━━━ Entries provided

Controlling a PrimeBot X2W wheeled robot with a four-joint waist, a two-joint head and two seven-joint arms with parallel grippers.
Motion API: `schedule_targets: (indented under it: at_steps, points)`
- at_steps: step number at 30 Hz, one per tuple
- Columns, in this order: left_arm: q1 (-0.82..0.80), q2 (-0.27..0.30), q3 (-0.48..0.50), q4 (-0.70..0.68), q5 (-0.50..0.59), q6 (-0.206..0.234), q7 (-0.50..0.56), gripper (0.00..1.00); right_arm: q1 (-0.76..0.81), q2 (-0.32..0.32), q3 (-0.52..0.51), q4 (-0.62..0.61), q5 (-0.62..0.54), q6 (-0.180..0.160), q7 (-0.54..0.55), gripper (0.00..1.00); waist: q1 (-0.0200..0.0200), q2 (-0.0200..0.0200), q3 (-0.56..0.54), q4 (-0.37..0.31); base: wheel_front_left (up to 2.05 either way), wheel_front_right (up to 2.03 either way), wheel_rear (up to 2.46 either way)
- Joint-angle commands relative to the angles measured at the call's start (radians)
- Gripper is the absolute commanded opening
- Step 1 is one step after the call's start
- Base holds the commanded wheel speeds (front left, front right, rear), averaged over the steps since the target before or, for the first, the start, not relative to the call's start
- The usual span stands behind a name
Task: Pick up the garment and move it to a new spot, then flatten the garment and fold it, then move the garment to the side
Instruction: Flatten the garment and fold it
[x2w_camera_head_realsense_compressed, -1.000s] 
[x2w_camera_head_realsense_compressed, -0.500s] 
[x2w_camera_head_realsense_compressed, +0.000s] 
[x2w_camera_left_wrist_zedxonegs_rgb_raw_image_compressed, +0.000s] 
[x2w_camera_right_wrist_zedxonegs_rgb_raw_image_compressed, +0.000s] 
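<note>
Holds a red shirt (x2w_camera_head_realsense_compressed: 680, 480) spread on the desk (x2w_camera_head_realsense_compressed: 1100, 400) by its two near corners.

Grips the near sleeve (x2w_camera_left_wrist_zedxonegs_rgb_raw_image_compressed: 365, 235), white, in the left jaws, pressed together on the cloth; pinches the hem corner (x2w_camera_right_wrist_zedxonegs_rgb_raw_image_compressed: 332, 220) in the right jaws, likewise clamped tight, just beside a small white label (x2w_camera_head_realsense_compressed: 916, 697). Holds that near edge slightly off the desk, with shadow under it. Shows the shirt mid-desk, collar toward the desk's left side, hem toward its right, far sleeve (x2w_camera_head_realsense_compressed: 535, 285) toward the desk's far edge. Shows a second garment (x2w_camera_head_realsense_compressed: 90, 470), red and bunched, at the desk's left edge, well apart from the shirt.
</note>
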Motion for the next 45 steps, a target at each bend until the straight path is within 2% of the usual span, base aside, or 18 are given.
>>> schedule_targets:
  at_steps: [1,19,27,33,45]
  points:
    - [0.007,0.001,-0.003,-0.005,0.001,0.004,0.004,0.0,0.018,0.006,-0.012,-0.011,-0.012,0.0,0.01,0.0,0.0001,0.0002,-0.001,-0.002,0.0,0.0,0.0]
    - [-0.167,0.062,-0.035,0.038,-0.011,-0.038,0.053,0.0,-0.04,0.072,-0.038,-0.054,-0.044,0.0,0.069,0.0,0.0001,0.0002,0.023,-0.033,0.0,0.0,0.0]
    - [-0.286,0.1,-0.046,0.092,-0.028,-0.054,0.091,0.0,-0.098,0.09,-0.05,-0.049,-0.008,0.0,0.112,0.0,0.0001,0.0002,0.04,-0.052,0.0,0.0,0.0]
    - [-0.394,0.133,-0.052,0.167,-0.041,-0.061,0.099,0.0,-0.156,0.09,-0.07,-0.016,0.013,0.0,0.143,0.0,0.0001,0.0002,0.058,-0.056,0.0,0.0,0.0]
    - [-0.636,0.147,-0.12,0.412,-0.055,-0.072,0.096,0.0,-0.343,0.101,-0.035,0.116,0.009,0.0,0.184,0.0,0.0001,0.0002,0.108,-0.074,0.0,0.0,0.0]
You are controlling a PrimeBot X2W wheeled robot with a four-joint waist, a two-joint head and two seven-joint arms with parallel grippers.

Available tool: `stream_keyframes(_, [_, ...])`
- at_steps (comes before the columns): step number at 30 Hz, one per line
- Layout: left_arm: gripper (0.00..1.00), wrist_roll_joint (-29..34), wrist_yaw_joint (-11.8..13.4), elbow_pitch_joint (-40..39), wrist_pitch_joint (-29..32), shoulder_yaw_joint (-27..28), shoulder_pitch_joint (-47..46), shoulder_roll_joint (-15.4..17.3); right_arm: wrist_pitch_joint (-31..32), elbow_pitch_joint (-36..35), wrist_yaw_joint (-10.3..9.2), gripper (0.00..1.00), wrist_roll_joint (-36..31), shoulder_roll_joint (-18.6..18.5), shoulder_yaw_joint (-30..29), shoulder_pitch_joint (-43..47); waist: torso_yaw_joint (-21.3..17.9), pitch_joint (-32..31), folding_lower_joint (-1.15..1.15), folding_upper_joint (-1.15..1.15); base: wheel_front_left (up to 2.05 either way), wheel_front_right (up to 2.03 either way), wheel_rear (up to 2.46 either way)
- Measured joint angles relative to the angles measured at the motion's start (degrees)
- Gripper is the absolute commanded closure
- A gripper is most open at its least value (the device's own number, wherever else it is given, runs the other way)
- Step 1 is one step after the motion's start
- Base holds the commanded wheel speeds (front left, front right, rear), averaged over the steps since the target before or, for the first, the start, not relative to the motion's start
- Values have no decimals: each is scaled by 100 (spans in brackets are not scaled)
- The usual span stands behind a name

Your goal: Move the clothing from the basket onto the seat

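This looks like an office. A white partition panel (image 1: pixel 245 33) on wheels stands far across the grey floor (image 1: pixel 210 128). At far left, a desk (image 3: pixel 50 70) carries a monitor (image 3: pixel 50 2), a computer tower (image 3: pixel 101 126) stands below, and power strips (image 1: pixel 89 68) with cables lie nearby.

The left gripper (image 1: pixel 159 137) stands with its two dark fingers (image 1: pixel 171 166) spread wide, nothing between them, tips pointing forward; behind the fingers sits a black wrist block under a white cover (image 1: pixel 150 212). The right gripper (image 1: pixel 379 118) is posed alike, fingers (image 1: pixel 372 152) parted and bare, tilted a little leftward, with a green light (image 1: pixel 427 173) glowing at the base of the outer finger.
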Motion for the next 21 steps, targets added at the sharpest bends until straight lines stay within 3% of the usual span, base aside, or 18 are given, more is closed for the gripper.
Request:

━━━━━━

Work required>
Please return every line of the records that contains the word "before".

Result of the exercise>
- Base holds the commanded wheel speeds (front left, front right, rear), averaged over the steps since the target before or, for the first, the start, not relative to the call's start
- at_steps (comes before the columns): step number at 30 Hz, one per line
- Base holds the commanded wheel speeds (front left, front right, rear), averaged over the steps since the target before or, for the first, the start, not relative to the motion's start

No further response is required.